▶ Task requirements
Each line in the data holding "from" should be listed.

▶ Data
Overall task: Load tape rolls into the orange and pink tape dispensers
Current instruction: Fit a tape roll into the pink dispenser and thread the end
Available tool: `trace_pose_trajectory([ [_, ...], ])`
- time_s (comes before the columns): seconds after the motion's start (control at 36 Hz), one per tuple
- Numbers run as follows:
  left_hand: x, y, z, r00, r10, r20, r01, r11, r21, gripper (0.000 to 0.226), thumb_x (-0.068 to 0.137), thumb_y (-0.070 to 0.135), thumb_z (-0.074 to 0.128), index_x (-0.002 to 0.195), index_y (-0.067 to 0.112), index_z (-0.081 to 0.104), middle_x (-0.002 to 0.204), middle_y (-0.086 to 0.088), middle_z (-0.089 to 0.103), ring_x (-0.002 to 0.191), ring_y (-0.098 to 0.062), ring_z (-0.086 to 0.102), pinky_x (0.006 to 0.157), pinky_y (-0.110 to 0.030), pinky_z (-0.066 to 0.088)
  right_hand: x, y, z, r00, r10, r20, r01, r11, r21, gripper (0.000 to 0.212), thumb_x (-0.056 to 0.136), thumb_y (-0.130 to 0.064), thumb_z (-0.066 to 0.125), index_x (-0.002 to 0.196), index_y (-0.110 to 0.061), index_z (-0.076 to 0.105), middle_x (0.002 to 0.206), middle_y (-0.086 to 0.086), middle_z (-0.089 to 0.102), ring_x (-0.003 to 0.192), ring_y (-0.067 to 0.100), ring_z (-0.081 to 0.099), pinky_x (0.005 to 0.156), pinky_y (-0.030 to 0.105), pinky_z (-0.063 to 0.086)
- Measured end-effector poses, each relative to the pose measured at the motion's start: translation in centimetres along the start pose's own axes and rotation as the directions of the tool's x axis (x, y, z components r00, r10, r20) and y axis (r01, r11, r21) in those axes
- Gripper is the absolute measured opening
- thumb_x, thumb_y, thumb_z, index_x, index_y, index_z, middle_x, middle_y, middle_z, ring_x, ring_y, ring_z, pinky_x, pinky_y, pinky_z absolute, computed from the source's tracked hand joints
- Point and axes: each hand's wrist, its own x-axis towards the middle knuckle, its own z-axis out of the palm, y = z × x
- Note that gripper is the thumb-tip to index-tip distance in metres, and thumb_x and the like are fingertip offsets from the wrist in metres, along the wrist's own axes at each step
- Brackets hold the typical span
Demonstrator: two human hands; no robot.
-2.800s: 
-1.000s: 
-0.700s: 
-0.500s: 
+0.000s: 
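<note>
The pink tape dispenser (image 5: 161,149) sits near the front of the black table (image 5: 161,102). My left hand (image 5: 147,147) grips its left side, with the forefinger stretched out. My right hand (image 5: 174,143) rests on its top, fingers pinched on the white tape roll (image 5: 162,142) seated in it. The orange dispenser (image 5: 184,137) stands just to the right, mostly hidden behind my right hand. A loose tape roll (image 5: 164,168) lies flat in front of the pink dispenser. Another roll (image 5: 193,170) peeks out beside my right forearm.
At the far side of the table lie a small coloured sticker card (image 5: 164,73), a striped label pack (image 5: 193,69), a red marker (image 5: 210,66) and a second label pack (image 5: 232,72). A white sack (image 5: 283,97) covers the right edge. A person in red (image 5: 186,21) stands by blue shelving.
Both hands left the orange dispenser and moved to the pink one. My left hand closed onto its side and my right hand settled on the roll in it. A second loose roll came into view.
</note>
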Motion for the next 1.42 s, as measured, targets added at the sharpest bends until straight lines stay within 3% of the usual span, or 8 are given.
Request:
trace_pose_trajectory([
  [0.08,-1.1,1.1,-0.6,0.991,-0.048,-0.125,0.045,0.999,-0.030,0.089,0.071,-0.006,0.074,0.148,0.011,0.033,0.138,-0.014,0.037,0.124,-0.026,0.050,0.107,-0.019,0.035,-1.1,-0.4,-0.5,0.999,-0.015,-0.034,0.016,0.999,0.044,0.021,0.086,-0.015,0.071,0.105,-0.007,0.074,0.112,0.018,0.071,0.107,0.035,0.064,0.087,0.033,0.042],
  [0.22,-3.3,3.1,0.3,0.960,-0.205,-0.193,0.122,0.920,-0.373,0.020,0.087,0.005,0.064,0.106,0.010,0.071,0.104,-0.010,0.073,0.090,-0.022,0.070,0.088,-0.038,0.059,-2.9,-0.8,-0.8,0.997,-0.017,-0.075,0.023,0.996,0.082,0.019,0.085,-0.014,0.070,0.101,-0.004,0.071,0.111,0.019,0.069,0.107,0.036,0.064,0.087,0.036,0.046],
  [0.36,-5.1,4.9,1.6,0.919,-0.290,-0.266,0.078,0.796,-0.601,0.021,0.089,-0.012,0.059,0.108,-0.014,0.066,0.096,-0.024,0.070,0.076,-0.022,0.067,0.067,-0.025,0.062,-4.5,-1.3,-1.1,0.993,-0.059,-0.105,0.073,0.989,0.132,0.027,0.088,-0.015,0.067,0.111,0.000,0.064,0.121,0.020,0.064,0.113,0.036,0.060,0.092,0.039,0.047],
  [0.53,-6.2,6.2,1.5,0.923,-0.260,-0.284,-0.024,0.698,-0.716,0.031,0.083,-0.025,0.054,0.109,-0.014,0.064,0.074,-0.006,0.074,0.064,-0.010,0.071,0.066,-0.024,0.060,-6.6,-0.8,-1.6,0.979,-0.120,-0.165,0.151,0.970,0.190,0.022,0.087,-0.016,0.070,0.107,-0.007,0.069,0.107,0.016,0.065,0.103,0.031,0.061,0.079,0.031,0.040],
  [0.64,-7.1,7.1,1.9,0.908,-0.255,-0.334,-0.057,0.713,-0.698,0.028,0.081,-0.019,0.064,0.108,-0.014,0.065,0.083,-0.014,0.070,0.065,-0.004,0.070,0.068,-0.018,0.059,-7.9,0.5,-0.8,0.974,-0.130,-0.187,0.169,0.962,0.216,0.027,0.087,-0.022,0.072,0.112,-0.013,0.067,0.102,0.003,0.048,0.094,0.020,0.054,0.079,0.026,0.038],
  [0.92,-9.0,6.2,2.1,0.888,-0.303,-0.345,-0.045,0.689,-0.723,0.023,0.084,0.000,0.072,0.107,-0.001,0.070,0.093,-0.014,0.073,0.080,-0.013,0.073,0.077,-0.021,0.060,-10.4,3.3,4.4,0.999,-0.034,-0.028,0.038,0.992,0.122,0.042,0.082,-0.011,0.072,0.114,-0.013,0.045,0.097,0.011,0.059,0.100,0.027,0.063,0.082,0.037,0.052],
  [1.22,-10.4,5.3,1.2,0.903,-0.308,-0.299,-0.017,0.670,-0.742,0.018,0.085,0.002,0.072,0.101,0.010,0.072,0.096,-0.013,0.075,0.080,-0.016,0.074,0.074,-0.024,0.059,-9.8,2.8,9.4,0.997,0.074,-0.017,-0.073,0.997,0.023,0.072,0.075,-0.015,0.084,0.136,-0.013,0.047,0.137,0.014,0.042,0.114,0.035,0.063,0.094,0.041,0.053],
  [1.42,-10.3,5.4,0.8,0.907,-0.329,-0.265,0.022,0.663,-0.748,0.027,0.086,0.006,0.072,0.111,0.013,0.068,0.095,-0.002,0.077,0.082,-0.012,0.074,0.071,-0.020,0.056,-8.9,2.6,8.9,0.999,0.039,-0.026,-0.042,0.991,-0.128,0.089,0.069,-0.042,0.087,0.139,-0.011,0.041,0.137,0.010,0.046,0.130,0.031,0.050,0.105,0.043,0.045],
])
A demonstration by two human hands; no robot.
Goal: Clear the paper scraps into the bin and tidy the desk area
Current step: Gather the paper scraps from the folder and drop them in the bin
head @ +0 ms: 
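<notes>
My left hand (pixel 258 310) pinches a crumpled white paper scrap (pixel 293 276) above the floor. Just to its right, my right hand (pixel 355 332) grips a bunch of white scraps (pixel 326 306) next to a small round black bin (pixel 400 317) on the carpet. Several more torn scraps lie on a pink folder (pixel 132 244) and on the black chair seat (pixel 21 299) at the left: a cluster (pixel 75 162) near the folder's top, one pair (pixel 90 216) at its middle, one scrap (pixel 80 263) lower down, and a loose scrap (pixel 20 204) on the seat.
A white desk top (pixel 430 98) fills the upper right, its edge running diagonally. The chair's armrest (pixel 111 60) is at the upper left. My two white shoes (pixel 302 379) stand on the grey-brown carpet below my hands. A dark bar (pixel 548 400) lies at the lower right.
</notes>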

▶ Completed task
- thumb_x, thumb_y, thumb_z, index_x, index_y, index_z, middle_x, middle_y, middle_z, ring_x, ring_y, ring_z, pinky_x, pinky_y, pinky_z absolute, computed from the source's tracked hand joints
- Note that gripper is the thumb-tip to index-tip distance in metres, and thumb_x and the like are fingertip offsets from the wrist in metres, along the wrist's own axes at each step
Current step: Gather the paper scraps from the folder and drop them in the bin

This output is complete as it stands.